- WHAT YOU WILL DO: Which of the lines below contain the string "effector"? Copy each one.

- RECORDED INFORMATION:
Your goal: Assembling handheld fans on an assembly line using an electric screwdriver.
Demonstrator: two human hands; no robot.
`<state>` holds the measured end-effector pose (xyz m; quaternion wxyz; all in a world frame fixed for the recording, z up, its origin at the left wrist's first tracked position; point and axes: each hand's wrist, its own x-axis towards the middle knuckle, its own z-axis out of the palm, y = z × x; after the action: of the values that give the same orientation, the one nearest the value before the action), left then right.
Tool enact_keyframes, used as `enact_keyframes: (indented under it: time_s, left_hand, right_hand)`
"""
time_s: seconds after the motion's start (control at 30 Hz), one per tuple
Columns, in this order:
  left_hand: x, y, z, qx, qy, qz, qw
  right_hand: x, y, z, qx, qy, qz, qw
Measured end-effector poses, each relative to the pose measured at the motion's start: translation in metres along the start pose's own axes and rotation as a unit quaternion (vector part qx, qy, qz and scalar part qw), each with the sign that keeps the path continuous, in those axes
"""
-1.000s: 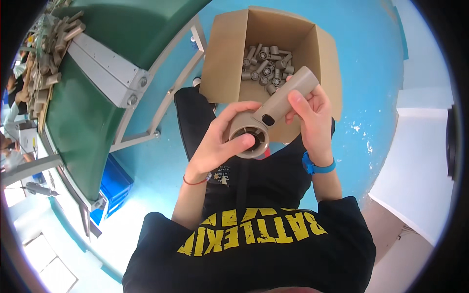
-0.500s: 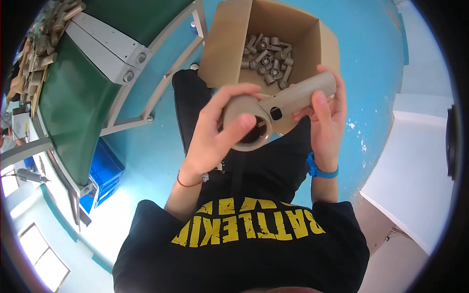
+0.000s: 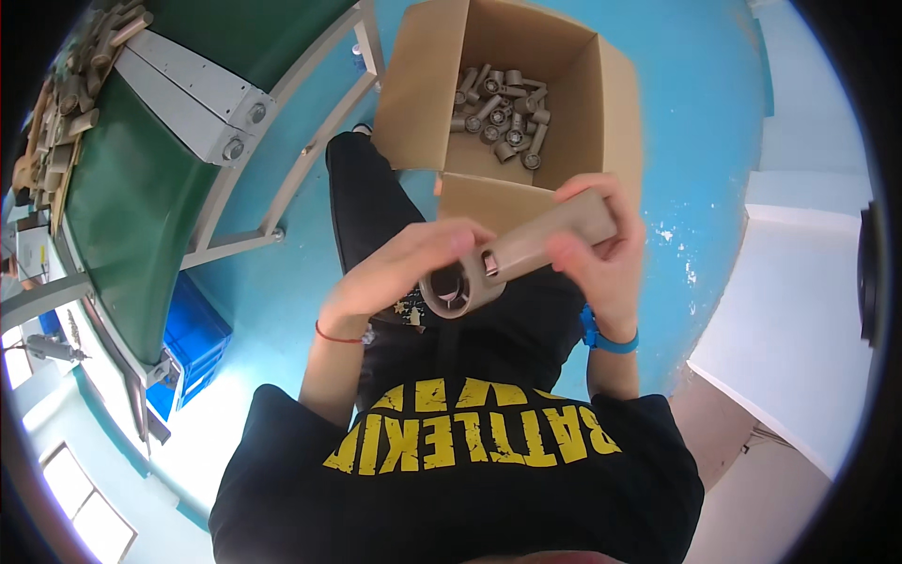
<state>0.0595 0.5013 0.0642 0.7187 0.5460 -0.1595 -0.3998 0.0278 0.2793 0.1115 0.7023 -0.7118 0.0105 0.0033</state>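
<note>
A grey-beige hair dryer (image 3: 526, 246) is held in front of my lap, its handle angled up to the right and its open round barrel end towards me. My right hand (image 3: 611, 258) is closed round the handle near its free end, with the thumb on the near side. My left hand (image 3: 399, 263) lies over the top of the barrel and grips it from the left. A small slot shows in the handle close to the barrel. The fingers behind the barrel are hidden.
Beyond my hands an open cardboard box (image 3: 615, 117) stands on the blue floor (image 3: 691, 113), with several similar grey-beige dryers (image 3: 507, 113) inside. At left is a green conveyor belt (image 3: 141, 197) on a metal frame, with more parts (image 3: 70, 122) piled on it. A blue crate (image 3: 197, 329) sits below.
Both hands have brought the hair dryer lower and slightly left, turning its barrel opening. My left thumb has moved off the opening to the barrel's top. The view has shifted slightly.
</note>
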Motion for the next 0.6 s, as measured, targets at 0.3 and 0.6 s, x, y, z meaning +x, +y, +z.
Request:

- RESULT BELOW:
`<state>` holds the measured end-effector pose (xyz m; quaternion wxyz; all in a world frame fixed for the recording, z up, its origin at the left wrist's first tracked position; point and axes: each hand's wrist, its own x-axis towards the middle knuckle, its own z-axis out of the palm, y = z × x; after the action: of the values that give the same orientation, the one nearest the value before the action), left then right.
Measured end-effector poses, each relative to the pose measured at the motion's start: translation in metres along the start pose's own axes and rotation as a unit quaternion (vector part qx, qy, qz and scalar part qw), each with the sign that keeps the path continuous, in those axes

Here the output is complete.